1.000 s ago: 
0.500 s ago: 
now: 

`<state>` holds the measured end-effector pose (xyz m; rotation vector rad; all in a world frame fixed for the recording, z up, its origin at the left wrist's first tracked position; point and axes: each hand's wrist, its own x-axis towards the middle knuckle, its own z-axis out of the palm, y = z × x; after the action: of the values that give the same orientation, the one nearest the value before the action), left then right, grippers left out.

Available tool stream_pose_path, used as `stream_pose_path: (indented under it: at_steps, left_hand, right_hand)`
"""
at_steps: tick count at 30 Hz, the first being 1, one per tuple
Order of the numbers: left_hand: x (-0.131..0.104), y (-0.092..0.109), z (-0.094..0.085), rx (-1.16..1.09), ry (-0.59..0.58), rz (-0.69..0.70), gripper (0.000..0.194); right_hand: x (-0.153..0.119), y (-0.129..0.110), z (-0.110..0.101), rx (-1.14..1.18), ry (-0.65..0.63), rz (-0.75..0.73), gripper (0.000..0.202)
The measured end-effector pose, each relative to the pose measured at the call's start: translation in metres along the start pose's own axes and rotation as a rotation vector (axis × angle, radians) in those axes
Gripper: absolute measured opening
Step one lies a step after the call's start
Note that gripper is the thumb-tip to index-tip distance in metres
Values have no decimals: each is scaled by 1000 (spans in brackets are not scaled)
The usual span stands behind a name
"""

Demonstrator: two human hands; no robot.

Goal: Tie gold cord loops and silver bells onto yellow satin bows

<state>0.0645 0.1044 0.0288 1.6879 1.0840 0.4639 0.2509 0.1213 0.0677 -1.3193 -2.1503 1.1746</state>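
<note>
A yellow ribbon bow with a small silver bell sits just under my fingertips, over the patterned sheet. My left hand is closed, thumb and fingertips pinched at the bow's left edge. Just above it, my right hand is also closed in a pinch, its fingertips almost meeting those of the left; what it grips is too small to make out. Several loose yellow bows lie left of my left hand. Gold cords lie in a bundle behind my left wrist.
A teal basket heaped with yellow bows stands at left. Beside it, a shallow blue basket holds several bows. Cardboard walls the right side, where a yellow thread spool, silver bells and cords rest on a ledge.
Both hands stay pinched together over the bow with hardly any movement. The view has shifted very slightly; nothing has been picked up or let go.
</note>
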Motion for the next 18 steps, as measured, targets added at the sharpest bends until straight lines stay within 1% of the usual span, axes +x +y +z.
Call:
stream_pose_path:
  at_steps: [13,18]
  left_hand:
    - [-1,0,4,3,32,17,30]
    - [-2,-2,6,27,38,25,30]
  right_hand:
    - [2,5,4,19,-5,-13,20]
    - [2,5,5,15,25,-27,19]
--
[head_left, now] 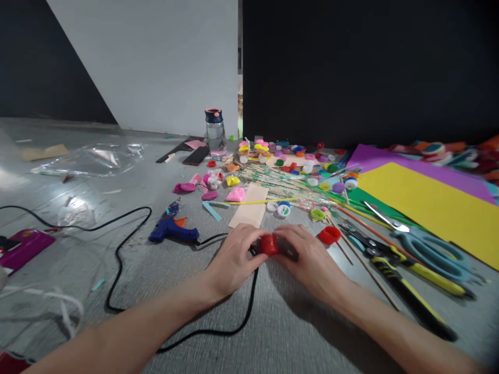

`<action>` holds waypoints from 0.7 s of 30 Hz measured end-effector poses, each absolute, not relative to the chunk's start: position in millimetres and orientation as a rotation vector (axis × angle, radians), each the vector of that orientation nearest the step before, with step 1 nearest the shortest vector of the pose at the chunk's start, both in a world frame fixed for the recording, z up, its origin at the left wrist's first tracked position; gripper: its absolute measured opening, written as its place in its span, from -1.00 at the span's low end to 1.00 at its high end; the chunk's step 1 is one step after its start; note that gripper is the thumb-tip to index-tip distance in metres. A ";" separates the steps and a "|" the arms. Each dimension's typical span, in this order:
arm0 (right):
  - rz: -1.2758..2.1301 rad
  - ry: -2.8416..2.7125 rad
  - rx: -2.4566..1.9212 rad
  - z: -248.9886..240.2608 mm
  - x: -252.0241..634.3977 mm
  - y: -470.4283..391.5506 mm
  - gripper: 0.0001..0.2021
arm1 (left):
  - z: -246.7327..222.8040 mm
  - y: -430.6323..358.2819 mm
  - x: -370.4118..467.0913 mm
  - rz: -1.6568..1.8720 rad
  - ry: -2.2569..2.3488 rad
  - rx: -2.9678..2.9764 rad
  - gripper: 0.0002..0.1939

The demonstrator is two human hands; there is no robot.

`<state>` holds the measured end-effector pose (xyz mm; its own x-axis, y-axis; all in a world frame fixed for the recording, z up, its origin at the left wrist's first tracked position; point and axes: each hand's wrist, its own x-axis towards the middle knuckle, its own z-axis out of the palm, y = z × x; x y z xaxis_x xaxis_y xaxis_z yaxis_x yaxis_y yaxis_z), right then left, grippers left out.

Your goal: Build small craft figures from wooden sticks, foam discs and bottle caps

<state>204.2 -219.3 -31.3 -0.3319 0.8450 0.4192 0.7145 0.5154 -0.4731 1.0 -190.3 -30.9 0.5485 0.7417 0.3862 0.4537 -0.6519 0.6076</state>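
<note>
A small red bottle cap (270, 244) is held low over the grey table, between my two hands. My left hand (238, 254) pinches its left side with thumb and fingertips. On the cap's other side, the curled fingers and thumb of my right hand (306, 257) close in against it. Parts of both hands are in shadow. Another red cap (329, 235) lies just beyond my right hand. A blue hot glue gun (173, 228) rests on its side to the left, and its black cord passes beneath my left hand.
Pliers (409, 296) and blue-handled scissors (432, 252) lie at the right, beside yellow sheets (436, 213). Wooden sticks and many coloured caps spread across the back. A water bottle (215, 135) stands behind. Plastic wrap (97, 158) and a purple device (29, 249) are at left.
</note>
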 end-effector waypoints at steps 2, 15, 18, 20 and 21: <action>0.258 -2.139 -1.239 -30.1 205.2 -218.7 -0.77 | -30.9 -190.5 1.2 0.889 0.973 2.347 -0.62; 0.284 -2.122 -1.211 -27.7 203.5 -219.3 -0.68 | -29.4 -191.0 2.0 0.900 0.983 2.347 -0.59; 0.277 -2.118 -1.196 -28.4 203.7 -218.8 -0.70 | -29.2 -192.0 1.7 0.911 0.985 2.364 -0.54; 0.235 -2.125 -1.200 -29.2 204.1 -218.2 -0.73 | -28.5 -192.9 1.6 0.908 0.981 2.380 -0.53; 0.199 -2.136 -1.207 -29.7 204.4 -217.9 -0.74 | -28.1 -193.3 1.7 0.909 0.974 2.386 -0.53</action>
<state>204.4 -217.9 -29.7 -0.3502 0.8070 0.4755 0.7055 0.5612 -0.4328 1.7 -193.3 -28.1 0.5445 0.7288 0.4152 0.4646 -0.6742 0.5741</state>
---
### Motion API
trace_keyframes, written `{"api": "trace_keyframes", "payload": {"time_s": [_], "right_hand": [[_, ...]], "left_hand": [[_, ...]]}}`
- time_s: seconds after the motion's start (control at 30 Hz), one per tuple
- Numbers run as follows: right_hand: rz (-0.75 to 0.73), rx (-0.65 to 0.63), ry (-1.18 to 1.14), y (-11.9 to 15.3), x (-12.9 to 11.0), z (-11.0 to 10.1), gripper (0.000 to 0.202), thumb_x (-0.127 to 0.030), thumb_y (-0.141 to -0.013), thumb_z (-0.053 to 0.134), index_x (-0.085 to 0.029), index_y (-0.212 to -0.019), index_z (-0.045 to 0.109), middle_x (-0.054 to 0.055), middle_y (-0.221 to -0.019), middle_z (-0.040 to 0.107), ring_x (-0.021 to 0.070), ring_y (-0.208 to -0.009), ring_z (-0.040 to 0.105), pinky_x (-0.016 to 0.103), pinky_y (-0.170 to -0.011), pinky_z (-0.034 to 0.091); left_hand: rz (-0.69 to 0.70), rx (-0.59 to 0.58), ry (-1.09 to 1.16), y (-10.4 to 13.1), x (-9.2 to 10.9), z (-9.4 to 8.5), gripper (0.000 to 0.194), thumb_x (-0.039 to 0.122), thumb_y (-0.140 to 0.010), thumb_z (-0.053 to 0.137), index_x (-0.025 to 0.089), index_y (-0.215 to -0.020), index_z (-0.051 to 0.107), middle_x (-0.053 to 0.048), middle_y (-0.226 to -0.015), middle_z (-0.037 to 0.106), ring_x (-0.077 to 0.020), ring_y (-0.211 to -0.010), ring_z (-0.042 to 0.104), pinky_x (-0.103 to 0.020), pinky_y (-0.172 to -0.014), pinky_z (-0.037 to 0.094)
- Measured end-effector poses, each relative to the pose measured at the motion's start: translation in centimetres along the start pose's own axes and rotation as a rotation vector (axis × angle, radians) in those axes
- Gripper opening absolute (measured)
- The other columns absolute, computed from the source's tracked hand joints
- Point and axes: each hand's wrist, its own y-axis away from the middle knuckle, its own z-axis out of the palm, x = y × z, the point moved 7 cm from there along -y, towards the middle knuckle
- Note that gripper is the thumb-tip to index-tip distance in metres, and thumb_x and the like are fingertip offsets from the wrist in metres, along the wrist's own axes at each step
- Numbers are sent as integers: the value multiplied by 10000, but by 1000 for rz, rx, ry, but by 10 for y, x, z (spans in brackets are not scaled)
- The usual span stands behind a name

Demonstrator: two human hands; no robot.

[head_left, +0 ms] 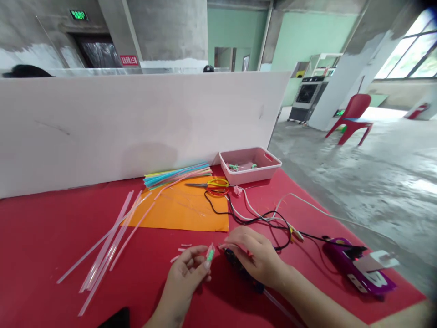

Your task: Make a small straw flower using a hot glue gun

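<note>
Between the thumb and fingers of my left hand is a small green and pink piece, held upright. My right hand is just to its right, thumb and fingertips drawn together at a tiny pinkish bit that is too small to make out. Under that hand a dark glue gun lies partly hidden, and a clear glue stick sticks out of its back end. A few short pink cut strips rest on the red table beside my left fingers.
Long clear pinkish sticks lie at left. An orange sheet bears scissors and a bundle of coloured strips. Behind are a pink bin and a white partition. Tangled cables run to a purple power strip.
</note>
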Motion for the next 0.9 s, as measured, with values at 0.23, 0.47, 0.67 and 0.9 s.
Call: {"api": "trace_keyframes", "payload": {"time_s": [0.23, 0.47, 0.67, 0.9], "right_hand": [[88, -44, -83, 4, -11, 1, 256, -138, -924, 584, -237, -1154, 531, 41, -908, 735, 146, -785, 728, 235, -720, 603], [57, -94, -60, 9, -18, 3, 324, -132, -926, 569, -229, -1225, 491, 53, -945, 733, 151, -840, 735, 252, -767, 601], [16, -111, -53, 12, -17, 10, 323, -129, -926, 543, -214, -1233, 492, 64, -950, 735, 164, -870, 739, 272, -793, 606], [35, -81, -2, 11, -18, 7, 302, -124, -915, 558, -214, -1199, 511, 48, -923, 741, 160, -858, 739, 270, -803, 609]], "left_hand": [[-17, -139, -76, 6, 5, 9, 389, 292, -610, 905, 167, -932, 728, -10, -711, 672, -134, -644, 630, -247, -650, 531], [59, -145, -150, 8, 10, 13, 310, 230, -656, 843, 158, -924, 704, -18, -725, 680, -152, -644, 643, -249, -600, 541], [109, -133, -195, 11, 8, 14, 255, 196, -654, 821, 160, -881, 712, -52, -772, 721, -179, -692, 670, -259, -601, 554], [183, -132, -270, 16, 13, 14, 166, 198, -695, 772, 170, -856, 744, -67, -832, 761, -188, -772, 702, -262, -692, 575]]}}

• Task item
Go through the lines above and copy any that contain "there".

• Task output
The demonstrator is two human hands; there is no robot.
- Point and axes: each hand's wrist, its own y-axis away from the middle knuckle, its own z-axis out of the palm, x = y × z, the point moved 7 cm from there along -y, towards the middle knuckle

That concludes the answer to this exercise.